My Donkey Body by Michael Wenham
I have just finished reading this book and found it very moving. It is a church minister’s autobiographical struggle with Motor Neurone Disease. He can be found blogging here and here. I am struggling at the moment to know how to help a friend, his wife and a young son who have just heard that his brain tumour has come back following a remission over the last couple of years. He lives in Leeds so a long way a way and I feel powerless to help them. They are Christians and it is a struggle to see where God is in the illness but I spent a bit of time with them last weekend and I came away knowing and being utterly certain that it was a complete privilege to spend that time with them. I felt that they knew how sacred and special each day was, and in spending time with them I was granted a glimpse of that insight as well.
I got the same sense from this book. To me it had two main messages:
Firstly that religion and faith is not a crutch that makes everything better. To quote: “Don’t come talking to me about consolations of religion. Not that my faith leaves me cold or without resource – far from it – but it raises more painful questions that it provides answers. I would not advocate it as a panacea for pain. There may be som evidence that it aids the healing process, but it doesn’t reduce the hurting a jot. Instead, the person with faith in a divine Creator is forced to ask a lot of ‘Why?’ questions which need never both an atheist.”
Secondly the book is transfused amongst the pain it shares with the hope that each day is a gift and not matter how dark God can transfuse it somehow with his light. One of the quotes Wenham uses is from Angela Beise who says this about bringing up a disabled child: “To parent a disabled child will require many ambitions to be laid aside… The child will become the focus of most of your time and energy and will determine what you can and cannot do in many situations. he can bring limitation to the dreams you can pursue. He can bring more sleepless night that most parents will ever have to endure. Parenting seasons will be unusually long, and grief will last the lifetime of such a child. Parents not only grieve the child they ‘lost’ at his birth but grieve as they watch him struggle with tasks that normally come easily to a child of his age. They grieve when he realizes he is not like other children, and when they see him in physical or emotional pain…”
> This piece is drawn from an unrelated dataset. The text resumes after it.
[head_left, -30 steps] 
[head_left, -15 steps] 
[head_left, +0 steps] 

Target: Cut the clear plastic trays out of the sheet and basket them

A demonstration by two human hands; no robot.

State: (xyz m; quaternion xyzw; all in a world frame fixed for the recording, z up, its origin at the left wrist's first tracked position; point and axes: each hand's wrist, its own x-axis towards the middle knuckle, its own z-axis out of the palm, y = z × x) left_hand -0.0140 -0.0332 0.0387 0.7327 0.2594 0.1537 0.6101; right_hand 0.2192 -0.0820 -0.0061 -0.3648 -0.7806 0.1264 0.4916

He then points out that Beise concludes by saying “I am on parent of a child with special needs who is better because this child came into my life. Would I have chosen this road? Never in a million years. Am I grateful for the changed person I am today? You bet. Would I trade one sleepless night, hour in a hospital, penny spent on medical bills, or minute in a therapist’s office? No chance. All heartache considered, I’ll take the imperfect society.”